Further: whilst there is much focus on the global impacts of energy and materials, we need focus on the damage to individual and public health. Many modern synthetic materials contribute to unhealthy indoor conditions; there is a huge body of medical science about indoor environment. But designers of healthy buildings are still rare.

And finally, we must not forget that the impacts of our choices are not only environmental, they may also have very serious social impacts, often in countries far away and on the poorest people.

The “passive house” experts placed a narrow focus on the operational energy used in buildings; we urged a wider, holistic understanding in our book “From Passive House to Healthy House” (Fra passivhus til sunne hus, Butters + Leland 2012), Healthy as well as environmentally friendly materials have been a key focus for us since the 1980s. Bjørn Berges book, The Ecology of Building Materials, is still often referred to in international scientific journals. Hence GAIA’s design credo has always been: buildings that are healthy for people and for the planet. Greenbuilt is at the forefront of this today.
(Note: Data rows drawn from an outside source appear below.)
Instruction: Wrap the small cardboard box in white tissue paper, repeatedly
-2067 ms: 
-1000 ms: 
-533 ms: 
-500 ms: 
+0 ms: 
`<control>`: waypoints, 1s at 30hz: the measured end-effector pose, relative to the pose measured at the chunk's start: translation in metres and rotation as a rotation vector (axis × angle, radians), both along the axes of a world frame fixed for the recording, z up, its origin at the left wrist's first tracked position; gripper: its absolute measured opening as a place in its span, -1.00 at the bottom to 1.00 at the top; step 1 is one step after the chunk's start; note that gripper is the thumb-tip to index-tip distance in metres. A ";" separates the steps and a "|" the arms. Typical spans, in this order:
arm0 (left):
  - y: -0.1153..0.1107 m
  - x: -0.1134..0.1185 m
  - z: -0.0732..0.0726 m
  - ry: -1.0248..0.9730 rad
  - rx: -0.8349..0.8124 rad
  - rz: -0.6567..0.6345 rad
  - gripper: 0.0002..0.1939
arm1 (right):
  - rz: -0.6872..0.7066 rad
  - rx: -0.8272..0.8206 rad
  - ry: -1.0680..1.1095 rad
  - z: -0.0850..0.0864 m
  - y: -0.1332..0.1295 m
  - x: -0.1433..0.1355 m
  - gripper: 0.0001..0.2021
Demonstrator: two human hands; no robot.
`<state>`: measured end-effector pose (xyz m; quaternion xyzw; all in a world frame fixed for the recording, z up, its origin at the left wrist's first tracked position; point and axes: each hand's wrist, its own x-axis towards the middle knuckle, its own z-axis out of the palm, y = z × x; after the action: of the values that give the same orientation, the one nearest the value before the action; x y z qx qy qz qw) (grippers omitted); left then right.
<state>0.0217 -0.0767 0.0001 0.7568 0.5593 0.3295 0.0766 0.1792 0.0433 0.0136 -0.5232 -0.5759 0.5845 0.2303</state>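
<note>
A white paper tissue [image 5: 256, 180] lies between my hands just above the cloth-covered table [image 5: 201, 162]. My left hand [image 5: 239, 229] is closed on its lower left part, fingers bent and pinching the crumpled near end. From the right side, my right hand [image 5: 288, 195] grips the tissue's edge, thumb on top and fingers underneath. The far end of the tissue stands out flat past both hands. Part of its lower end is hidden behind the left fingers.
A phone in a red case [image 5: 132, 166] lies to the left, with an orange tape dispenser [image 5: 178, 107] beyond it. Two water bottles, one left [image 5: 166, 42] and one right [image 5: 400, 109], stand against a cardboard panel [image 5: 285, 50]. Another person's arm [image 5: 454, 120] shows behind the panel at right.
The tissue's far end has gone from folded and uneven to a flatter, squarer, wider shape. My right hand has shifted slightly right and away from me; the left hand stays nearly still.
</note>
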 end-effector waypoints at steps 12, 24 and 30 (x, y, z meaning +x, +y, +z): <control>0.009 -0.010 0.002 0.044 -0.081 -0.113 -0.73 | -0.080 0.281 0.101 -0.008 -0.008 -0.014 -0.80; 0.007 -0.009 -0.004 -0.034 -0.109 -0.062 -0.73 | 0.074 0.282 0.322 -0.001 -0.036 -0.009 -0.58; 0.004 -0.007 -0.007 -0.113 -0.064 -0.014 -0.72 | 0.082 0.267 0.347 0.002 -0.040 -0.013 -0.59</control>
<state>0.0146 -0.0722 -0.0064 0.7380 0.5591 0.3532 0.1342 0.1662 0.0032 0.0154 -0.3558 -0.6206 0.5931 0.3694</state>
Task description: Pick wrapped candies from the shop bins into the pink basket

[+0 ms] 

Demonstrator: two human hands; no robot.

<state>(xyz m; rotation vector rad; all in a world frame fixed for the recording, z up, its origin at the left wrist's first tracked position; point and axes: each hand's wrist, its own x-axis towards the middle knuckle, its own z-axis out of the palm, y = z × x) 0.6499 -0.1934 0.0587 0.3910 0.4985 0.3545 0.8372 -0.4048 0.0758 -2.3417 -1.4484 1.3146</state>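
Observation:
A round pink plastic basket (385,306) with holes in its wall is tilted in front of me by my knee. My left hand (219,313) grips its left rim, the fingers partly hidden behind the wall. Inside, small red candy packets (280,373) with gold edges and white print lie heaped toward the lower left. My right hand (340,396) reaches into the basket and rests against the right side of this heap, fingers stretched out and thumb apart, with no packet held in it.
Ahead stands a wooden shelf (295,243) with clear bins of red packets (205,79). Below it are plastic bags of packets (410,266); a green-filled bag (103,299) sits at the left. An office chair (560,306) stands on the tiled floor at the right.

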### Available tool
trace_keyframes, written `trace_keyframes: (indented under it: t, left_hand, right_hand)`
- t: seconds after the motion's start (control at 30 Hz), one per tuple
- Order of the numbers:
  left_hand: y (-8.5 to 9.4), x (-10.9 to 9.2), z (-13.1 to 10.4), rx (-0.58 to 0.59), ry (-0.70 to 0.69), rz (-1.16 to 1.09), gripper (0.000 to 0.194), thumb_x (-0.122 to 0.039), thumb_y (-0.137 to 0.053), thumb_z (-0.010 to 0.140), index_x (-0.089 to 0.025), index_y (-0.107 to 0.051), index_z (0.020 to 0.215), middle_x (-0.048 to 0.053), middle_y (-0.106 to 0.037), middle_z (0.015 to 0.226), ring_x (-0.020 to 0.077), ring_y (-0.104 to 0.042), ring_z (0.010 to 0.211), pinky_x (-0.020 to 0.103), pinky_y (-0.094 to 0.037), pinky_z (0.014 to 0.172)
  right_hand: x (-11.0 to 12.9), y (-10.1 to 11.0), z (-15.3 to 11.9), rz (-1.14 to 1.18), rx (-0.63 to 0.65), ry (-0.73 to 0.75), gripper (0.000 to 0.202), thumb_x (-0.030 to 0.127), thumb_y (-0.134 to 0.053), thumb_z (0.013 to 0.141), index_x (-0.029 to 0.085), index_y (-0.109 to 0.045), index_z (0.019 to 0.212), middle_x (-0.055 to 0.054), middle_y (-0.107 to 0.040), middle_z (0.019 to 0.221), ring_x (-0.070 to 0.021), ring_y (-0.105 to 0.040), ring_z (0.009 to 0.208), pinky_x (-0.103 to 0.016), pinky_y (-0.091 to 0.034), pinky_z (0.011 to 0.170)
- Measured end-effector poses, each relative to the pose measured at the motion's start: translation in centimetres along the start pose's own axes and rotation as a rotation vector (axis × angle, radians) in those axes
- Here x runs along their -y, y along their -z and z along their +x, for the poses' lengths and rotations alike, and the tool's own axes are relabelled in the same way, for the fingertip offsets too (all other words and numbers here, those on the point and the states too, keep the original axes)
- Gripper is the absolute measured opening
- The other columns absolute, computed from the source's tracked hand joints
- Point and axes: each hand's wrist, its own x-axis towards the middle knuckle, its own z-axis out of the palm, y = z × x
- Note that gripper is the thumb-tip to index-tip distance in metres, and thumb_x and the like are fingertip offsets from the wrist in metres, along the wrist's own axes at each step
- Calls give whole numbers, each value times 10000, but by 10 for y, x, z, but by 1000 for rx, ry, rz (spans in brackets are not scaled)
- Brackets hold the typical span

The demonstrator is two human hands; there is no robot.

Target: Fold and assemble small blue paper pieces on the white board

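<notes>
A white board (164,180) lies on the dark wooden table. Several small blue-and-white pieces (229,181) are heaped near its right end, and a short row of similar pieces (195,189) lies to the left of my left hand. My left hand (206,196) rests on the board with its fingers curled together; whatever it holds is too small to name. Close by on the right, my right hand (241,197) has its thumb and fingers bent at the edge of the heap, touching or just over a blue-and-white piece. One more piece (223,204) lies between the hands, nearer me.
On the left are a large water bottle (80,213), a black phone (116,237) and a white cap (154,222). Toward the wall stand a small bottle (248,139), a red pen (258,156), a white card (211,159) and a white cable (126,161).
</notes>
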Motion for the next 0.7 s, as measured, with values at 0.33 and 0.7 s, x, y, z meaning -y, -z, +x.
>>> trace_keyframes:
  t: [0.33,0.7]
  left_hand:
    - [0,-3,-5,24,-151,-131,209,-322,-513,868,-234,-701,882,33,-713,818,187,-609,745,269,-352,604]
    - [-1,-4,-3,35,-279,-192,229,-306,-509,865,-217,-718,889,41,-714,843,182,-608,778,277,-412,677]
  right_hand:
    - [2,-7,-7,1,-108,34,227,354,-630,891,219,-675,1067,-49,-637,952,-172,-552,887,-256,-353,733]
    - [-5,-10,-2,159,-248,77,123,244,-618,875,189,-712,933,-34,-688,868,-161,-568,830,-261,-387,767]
What can we do to implement sustainable solutions ?

The UN’s “Code Red” warning about our planet must be heeded.

1. Learn from others, use their experience, build networks

2. Make your own home or business green in a systematic manner

3. Demand recognised environmental documentation of your products, partners, products and projects

4. Make public your environmentally successful and certified projects

5. Lobby for government and industry measures for environmental quality control

Biblio and sources

Berge, B. (second edition 2009). The Ecology of Building Materials. Architectural Press, Elsevier, London.

Butters, C. (2012). A holistic method of evaluating sustainability, in: Haas, T. (Ed.), Sustainable Urbanism and Beyond, Rizzoli, New York. Les også om Verdikartet på www.butters.no

Butters, C., Cheshmehzangi A., Sassi, P. (2020). Cities, Energy and Climate: Seven Reasons to Question the Dense High-Rise City Journal of Green Building Vol. 15, No. 3 ch.11 pp.197-214.

Nilsson, A. (2012). Consumption-based Carbon Accounting for households in Sweden and Stockholm EIO-LCA. [Pdf] Department of Industrial Ecology, KTH, Stockholm.

Peters, G.P. and E. Hertwich E. (2006). The importance of imports for household environmental impacts. Journal of Industrial Ecology July 2006  10 (3), 89-109.

Wallhagen, W., Glaumann, M., Malmqvist, T. (2011). Basic building life cycle calculations to decrease contribution to climate change – Case study on an office building in SwedenBuilding and Environment 46

Xiaocun Zhang, Fenglai Wang (2015). Life-cycle assessment and control measures for carbon emissions of typical buildings in ChinaBuilding and Environment 86;89-97.